天下無双なヴァンパイアは番を探し続ける
もらった地図を見ながら進む。たどり着いた場所に思わず圧巻された。


でかいっ……。


ドアは私の二倍大きく、木材に彫刻された扉を開ければ、そこには広い空間が広がっていた。


古風なシャンデリアが吊るされた天井の下に、床は赤い絨毯、本棚は木目の美しい飾り彫り。


まるで、木の森に迷い込んだ気分だった。


すべてのものに時代を感じさせる。


私は完全下校時刻までずっと、本で出来た迷路を探索した。


暗くなり始めた空を見上げながら、再び校門に向かう。


入学式のあとの人だかりはもう無くなっていて、さっきよく見えなかった校門がとても広く感じた。


校門を出る直前に誰かの声があたりに響いた。


「おい」


別の誰かに声を掛けたのだろうと思い、私は気にしなかった。


「……って、ったく、気づかねぇのかよ。
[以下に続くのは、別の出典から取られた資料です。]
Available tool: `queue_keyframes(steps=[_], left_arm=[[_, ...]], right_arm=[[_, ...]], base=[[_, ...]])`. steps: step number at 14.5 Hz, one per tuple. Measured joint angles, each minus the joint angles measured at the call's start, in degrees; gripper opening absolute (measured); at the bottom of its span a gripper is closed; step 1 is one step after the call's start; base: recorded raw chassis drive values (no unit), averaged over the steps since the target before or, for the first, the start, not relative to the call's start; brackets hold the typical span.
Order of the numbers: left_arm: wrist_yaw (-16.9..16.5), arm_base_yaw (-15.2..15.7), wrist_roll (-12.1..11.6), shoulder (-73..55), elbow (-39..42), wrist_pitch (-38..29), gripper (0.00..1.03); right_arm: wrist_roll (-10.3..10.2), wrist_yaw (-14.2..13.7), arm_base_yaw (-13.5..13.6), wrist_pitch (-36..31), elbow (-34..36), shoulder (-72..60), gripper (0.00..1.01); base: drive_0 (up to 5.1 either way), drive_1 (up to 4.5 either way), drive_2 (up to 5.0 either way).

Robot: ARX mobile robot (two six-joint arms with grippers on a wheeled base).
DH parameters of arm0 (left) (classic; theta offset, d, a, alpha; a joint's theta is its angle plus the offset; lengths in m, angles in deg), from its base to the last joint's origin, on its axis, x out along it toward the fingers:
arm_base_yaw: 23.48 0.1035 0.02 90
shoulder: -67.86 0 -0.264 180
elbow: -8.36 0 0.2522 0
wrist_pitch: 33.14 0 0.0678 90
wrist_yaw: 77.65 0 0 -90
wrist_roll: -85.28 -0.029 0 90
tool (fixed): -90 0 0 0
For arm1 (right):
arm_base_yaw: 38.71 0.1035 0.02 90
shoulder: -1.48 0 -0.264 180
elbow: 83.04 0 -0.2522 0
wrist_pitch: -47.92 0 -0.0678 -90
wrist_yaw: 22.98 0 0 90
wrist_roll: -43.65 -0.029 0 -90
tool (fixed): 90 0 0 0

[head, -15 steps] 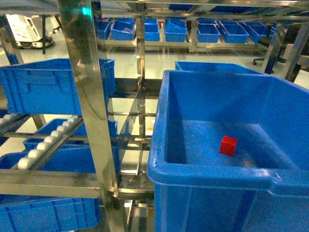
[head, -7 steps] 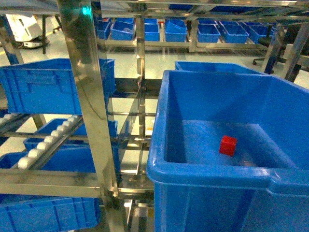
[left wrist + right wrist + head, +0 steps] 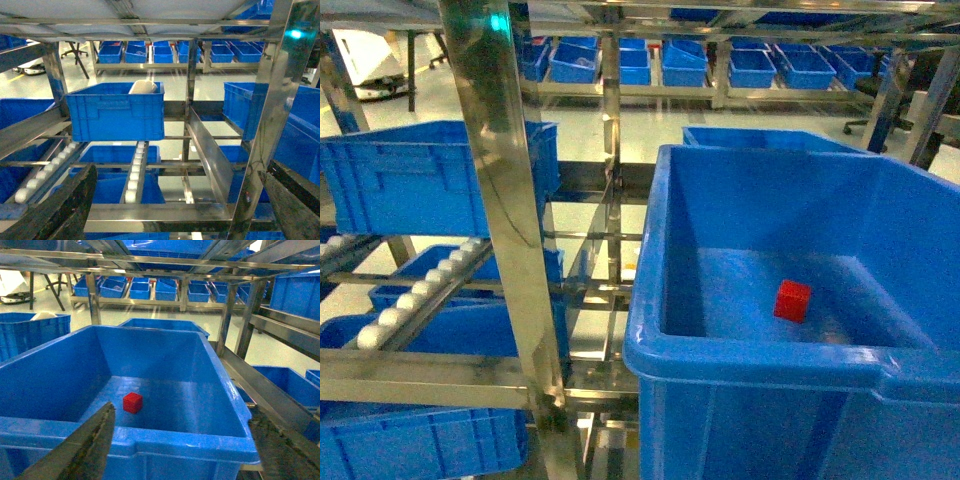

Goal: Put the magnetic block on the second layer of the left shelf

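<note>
Nothing moved: magnetic block (image 3: 132,402) beyond right gripper (image 3: 180,450), jaws wide, empty.

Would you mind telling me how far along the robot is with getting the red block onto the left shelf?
Nothing looks done yet. The red block lies loose on the floor of the big blue crate on the right. Both sets of jaws are open and empty, the right gripper poised before that crate. Picking it up and carrying it to the left shelf remain.
</note>
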Motion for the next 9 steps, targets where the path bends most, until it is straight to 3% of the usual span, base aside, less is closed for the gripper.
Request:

お前だよ、てめぇだ。白城沙音!」


自分の名前が出てきた事に驚き、振り返る。


そこに居たのは、予想を超えた人物だった。


──神牙さん

なぜここに? ……私っ、なにかやらかした?


勝手に図書室に入ったのがダメだった……?


「すみません。なんでしょうか」


自分の口から出たのは自分でも驚くぐらいの、落ち着いた声だった。


神牙さんは待ちわびたように口を開く。


「ようやくかよ……。単刀直入に言う。俺に関わるな」


それだけ言うと神牙さんは校舎の影に吸い込まれるように、姿を消した。


え……っと、言われなくても平凡な生活のために関わるつもりはありませんが……?


突然の宣言に、私はただ戸惑うしかなかった。


その後姿を見ながら、ズギリと胸のあたりが痛んだ気がしたが、私にはよくわからなかった。